Я замер. «Вот-вот, то самое».

– Лежал ты в каком-то пыльном углу, где у них тряпки, ведра и швабры хранились. Калачиком свернулся и глазенками своими поблескиваешь. Махонький такой, беззащитный, – судя по повлажневшим глазам мама, готовилась всхлипнуть. – Лежишь и леденец свой посасываешь. А сам весь мокрехонький…

Ерзая на стуле, я едва не навис над мамой. «Ну, ну, что еще? Лежу в каком-то закутке с леденцом? Мокрый. Обоссался, поди, от страха. Еще то что?».

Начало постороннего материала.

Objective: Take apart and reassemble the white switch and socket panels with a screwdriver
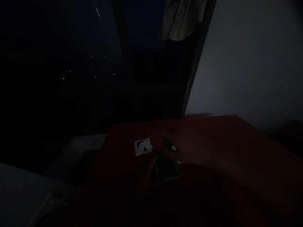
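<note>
The scene is very dark. A flat, dark rectangular thing with a pale rim (167, 168), about the size of a phone, is in front of me at the table's near middle. My left hand (146, 173) curls round its left side, the fingers bent against the edge. Over its far end reaches my right hand (187, 143), fingers bent and pinched near a small dark green thing (167, 143) with a white part beside it. The kind of that green thing is too dark to make out. Left of the hands lies a white square frame (136, 148) with pale flat pieces (145, 146) across it.
The reddish-brown table (213, 124) ends at a dark window (146, 69) with small lights beyond. A pale cloth (182, 20) hangs at the top. A plain wall (255, 60) stands on the right, and a pale ledge (88, 141) is left of the table.
</note>
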Demonstrator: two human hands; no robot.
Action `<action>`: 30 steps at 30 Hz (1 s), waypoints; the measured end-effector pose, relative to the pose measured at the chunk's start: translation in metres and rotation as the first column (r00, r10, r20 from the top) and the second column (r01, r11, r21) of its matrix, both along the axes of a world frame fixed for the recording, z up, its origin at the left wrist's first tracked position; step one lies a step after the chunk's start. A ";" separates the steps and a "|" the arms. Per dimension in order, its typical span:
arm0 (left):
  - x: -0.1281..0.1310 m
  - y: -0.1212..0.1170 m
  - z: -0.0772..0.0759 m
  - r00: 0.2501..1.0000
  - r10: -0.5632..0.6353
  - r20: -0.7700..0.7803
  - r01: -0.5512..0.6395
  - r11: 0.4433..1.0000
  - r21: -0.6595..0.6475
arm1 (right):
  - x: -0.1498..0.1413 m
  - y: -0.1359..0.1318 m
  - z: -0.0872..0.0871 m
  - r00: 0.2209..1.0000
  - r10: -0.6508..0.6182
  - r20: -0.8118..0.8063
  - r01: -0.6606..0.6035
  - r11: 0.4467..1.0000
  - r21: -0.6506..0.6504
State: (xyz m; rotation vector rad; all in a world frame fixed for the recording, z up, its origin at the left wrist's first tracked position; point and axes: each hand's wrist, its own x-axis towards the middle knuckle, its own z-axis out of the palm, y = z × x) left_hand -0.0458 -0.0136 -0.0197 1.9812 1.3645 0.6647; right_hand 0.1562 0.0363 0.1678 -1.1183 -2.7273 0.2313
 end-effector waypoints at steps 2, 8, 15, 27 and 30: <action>0.000 0.000 0.001 1.000 0.002 -0.004 -0.002 1.000 0.007 | 0.003 -0.001 0.002 0.991 0.097 -0.094 -0.103 0.993 -0.063; 0.000 -0.001 0.001 1.000 0.008 -0.018 -0.008 1.000 0.005 | -0.002 -0.003 0.000 0.993 -0.096 0.070 0.090 0.993 0.081; -0.002 0.001 -0.004 1.000 0.006 -0.031 -0.007 1.000 -0.025 | 0.000 -0.009 0.005 0.999 0.041 -0.018 -0.041 0.999 -0.008; -0.001 -0.001 0.001 0.998 -0.009 -0.062 0.006 0.999 -0.054 | -0.004 -0.014 0.006 0.998 -0.053 0.041 0.051 0.998 0.047; 0.000 -0.001 0.005 0.997 -0.006 -0.075 0.002 0.998 -0.056 | -0.005 -0.014 0.004 0.989 -0.139 0.058 0.134 0.987 0.088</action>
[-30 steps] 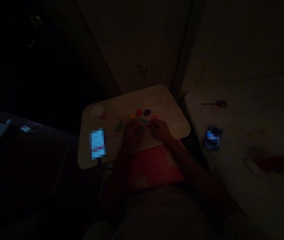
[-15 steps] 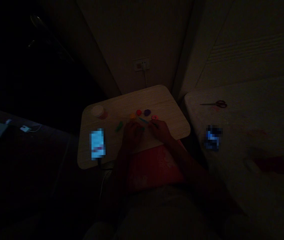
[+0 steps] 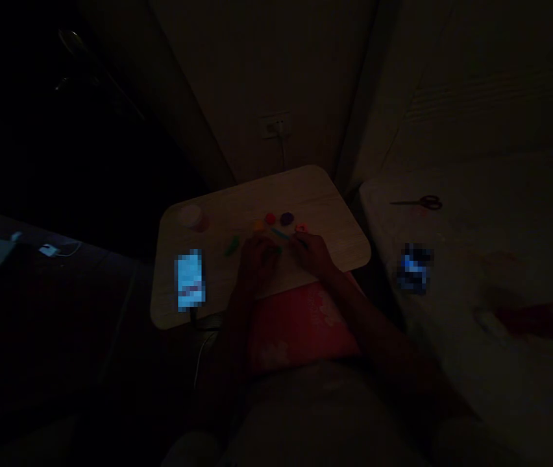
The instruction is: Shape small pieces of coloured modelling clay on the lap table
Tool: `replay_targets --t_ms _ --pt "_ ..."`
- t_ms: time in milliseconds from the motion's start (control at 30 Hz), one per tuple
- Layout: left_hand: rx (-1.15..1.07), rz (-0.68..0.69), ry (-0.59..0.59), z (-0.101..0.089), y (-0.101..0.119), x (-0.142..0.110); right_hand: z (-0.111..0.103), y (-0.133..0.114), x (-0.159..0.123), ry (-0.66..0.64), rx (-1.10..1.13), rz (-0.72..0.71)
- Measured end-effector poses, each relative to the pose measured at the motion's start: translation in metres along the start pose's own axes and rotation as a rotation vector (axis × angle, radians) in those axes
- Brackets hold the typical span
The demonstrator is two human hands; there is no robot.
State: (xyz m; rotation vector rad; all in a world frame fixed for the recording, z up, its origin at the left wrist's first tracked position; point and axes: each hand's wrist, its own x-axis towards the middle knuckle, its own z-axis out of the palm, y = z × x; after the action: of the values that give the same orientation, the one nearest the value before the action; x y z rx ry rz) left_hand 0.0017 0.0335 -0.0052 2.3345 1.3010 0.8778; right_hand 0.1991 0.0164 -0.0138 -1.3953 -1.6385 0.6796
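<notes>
The room is very dark. On the small wooden table (image 3: 306,188), my right hand (image 3: 311,251) is closed on a thin blue stick (image 3: 279,233) that points up and left. My left hand (image 3: 258,256) curls beside it, its fingertips closed at a small green lump (image 3: 278,250) that looks like modelling clay. Just beyond the hands lie an orange lump (image 3: 258,225), a red lump (image 3: 270,219), a purple lump (image 3: 287,219) and a pinkish-red piece (image 3: 300,228). Another green piece (image 3: 232,246) rests left of my left hand. Finger details are hard to see.
A lidded tub (image 3: 193,217) stands at the table's back left, with a lit, pixelated phone (image 3: 189,280) in front. Scissors (image 3: 417,203) and a pixelated object (image 3: 415,269) lie on the pale surface to the right. A red patterned thing (image 3: 300,327) sits below the table edge.
The picture has become darker. Both hands and the pieces on the table stay in nearly the same places.
</notes>
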Motion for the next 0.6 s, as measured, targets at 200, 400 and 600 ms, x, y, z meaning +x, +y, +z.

– Описался, подумала сначала. Напрудил в штанишки и все, дел то. Э-э, нет, Дениска, не писался ты, – мамины слова меня насторожили. – Я же тебя на ручки когда схватил, то не мочу почувствовала. Другим чем-то пахло. Словно водорослями или тиной какой дохнуло от твоих штанишек и рубашки. Дома уже, когда стала тебя переодевать, увидела, что ты в кулачке своем что-то зажал. Хотела я посмотреть, а ты тут же в крик. Орать принялся еще почище меня. Ночью лишь, когда ты уснул, мне удалось разжать твой кулачок.

Мое внимание уже едва не звенело от напряжения. «Да, меня сейчас удар хватит. Давай, давай уже, говори!».

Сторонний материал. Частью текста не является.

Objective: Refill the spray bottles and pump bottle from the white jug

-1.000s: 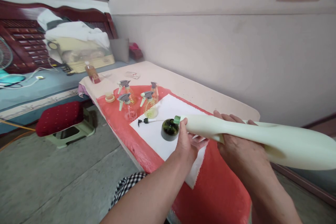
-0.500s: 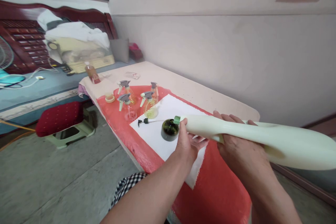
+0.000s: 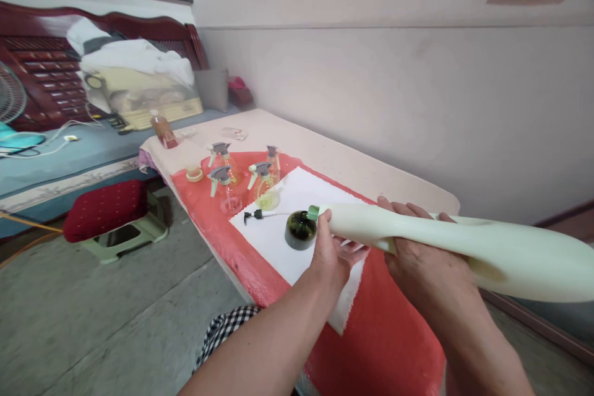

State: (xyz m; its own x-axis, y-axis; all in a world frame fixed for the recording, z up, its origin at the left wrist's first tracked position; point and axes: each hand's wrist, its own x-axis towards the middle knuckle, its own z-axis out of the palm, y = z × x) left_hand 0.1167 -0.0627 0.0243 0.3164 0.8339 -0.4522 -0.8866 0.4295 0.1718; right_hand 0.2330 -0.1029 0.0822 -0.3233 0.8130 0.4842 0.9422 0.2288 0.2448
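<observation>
A large pale-green jug (image 3: pixel 529 253) lies tilted almost level, held in both my hands. My right hand (image 3: pixel 424 260) is closed around its handle. My left hand (image 3: pixel 334 257) grips it near the neck, thumb on the near side and fingers underneath. The jug's mouth, with green showing at it, sits over the opening of a dark green bottle (image 3: pixel 299 235). Whether liquid is flowing I cannot tell. That bottle stands on a white cloth (image 3: pixel 320 189). A black pump head (image 3: pixel 253 215) with a pale tube lies beside it on the cloth.
Several clear spray bottles (image 3: pixel 265 189) stand behind the cloth on a red mat (image 3: pixel 380 334). A tape roll (image 3: pixel 193 174) and a reddish-brown bottle (image 3: pixel 163 130) are farther left on the table. A red-topped stool (image 3: pixel 109 207) is on the floor at left; a wall (image 3: pixel 394 105) runs along the table's far side.
</observation>
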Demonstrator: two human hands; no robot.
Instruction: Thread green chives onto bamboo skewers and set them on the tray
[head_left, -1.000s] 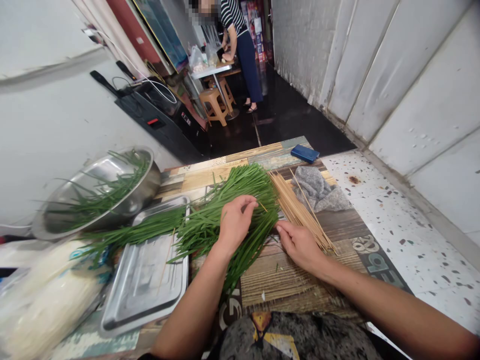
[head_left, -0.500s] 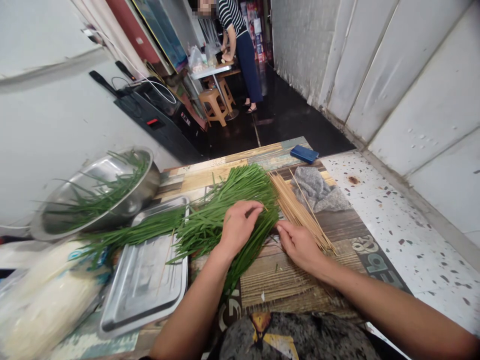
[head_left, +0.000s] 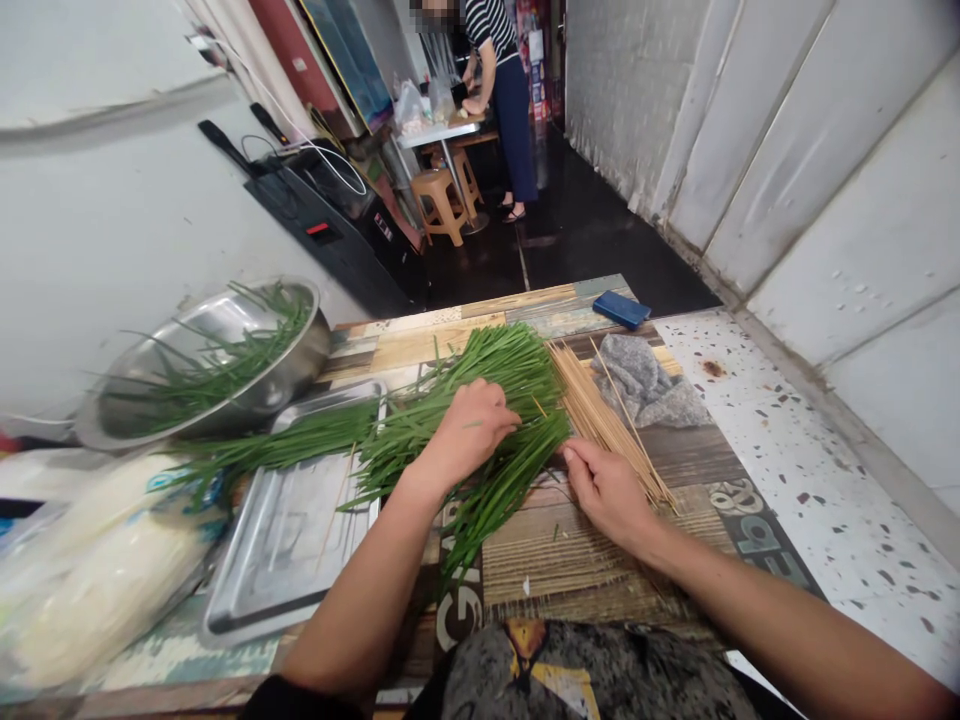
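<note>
A thick pile of green garlic chives [head_left: 502, 365] lies on the wood-patterned table. My left hand [head_left: 474, 428] rests over the pile, fingers curled round some leaves, its fingertips partly hidden. At the pile's right edge, my right hand [head_left: 611, 490] pinches the end of a bamboo skewer. That skewer's tip [head_left: 539, 406] pokes out among the leaves, in line with my right fingertips; chives cover its middle. Just beyond the right hand lies a bundle of loose bamboo skewers [head_left: 604, 415]. More chives lie across the metal tray [head_left: 281, 560] on the left, with a single skewer in it.
A steel bowl [head_left: 289, 375] with chives stands at the left, behind a plastic bag [head_left: 105, 580] of pale contents. A grey cloth [head_left: 637, 375] and a blue box [head_left: 621, 309] lie at the right. Farther off, a person [head_left: 506, 100] works at a small table [head_left: 439, 132].
My left hand has moved back from the skewer tip and down to the left, its fingers now curled into the chives. The right hand keeps its pinch. The view has shifted slightly.
</note>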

– Словом, вот, смотри, – мама протянула мне на ладони крохотную ракушку с завитушками. – Вот это у тебя было зажато в кулачке.

С трепетом, почти мистическим ощущением, я взял витую раковину в руки. Не знаю чего я ожидал? Просветления, ответа на все свои вопросы… Но ничего этого не было! Это был всего лишь красноватый перламутровый комочек, многослойные завитушки которого не будили во мне совсем ни каких воспоминаний.

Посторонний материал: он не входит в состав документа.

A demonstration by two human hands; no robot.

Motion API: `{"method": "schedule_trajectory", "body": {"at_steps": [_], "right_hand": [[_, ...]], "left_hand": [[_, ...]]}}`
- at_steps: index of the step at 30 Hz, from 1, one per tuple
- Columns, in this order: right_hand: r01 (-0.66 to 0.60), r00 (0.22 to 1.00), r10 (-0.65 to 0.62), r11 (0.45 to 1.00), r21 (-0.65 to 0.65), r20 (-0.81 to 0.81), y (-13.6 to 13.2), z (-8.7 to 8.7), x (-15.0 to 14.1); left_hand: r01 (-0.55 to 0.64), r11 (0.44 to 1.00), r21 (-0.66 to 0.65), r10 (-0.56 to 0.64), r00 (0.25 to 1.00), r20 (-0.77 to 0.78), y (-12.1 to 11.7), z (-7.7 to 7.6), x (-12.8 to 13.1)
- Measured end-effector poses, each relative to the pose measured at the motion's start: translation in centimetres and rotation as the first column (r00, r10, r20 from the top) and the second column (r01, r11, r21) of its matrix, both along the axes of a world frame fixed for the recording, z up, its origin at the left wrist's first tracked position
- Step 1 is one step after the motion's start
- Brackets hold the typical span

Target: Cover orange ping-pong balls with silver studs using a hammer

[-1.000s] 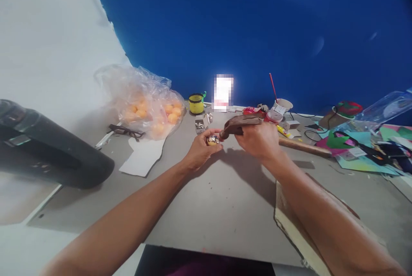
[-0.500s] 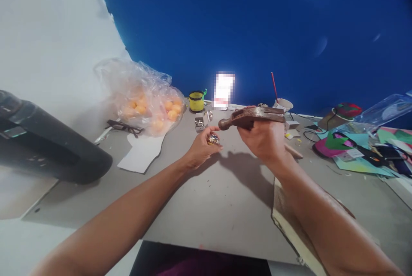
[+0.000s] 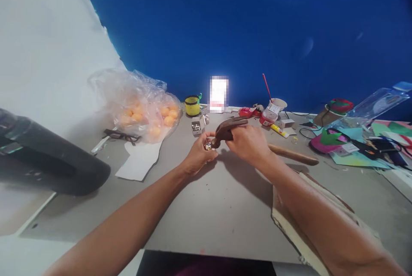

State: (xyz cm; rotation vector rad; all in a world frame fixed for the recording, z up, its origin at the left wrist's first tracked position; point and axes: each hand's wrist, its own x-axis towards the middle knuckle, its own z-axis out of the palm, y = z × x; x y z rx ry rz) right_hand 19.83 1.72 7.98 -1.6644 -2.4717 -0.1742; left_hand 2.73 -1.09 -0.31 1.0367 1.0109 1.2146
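In the middle of the table, my left hand (image 3: pixel 197 156) is closed around a small ball covered with shiny metal studs (image 3: pixel 208 147), partly hidden by the fingers. My right hand (image 3: pixel 251 144) grips a claw hammer (image 3: pixel 230 126) close to its head. The hammer's face is down at the ball and appears to touch it, while its wooden handle sticks out to the right behind my wrist. Just beyond my left hand stands a small open box (image 3: pixel 196 128) of shiny metal pieces, with another shiny bit beside it.
A clear plastic bag of orange balls (image 3: pixel 141 110), glasses (image 3: pixel 121 135) and white paper (image 3: pixel 140 160) lie left. A dark cylinder (image 3: pixel 51 156) stands nearer. Behind are a yellow container (image 3: pixel 192 106) and lit screen (image 3: pixel 219 94); right, a paper cup (image 3: pixel 277 105), scissors (image 3: pixel 363 149) and cloth (image 3: pixel 289 220).
The hammer head rose clear of the ball half a second ago and has come down onto it again. My left hand keeps holding the ball in nearly the same place.
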Motion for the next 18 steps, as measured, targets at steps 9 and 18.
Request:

Большего от мамы добиться я не смог. Все те вопросы, что терзали меня много – много лет, вновь оставались для меня без ответа. «Ха-ха-ха. Снова вылезли эти два извечных русских вопроса – «кто виноват? и «что делать? Б…ь... Хотя, кто виноват, вроде бы ясно. Источник всего эта чертова картина! Эта картина, что преследует меня с того памятного дня! Все дело в этом кусочке холста с масляными красками… Подожди-ка, а я ведь знаю и что делать…». Годами зревшая во мне мысль, вдруг оформилась в совершенно ясное и конкретное желание. «Нужно поехать в этот проклятый музей и во всем окончательно разобраться! Разобраться раз и навсегда! Точно! Нужно оказаться именно в том месте, где меня нашли почти тридцать лет назад».